Copy exactly, please, the lines of the data from its start through the line containing "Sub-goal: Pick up".

:::::

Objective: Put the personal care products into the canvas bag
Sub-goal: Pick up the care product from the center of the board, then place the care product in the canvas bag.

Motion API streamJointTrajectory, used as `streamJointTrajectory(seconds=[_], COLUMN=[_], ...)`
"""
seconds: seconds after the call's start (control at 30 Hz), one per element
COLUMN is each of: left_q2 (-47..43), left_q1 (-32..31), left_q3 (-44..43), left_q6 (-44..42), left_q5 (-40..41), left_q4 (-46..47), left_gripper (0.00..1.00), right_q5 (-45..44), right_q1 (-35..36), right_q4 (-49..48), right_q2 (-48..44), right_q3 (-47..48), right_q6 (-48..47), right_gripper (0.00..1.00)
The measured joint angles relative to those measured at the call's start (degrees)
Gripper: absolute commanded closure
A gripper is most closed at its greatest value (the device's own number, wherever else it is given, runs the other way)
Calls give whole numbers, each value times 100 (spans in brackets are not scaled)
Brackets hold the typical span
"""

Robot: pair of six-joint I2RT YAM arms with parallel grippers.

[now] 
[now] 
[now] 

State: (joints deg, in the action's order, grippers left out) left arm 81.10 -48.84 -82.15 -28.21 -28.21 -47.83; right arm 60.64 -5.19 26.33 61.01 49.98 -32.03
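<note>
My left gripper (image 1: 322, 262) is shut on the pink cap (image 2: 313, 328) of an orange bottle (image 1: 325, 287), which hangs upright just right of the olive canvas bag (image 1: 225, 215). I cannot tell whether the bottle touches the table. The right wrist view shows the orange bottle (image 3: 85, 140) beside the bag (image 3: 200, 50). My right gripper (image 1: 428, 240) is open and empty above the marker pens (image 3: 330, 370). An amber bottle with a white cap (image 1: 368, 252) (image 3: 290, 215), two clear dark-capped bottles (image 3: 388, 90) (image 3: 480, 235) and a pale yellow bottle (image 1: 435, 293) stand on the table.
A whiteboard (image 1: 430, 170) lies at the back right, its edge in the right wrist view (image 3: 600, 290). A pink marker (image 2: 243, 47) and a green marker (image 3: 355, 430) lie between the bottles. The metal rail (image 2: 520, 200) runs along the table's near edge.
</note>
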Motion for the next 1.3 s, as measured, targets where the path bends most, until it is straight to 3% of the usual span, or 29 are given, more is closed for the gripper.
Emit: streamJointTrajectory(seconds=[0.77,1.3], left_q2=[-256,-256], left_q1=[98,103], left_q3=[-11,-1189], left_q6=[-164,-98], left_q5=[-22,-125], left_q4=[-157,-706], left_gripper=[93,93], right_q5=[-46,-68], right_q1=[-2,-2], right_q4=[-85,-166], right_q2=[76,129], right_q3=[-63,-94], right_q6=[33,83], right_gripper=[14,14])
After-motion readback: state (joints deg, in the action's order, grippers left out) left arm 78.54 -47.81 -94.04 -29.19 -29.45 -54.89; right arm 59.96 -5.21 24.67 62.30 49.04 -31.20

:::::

FINISHED EXERCISE:
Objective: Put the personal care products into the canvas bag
Sub-goal: Pick up the care product from the center of the board, then place the care product in the canvas bag.

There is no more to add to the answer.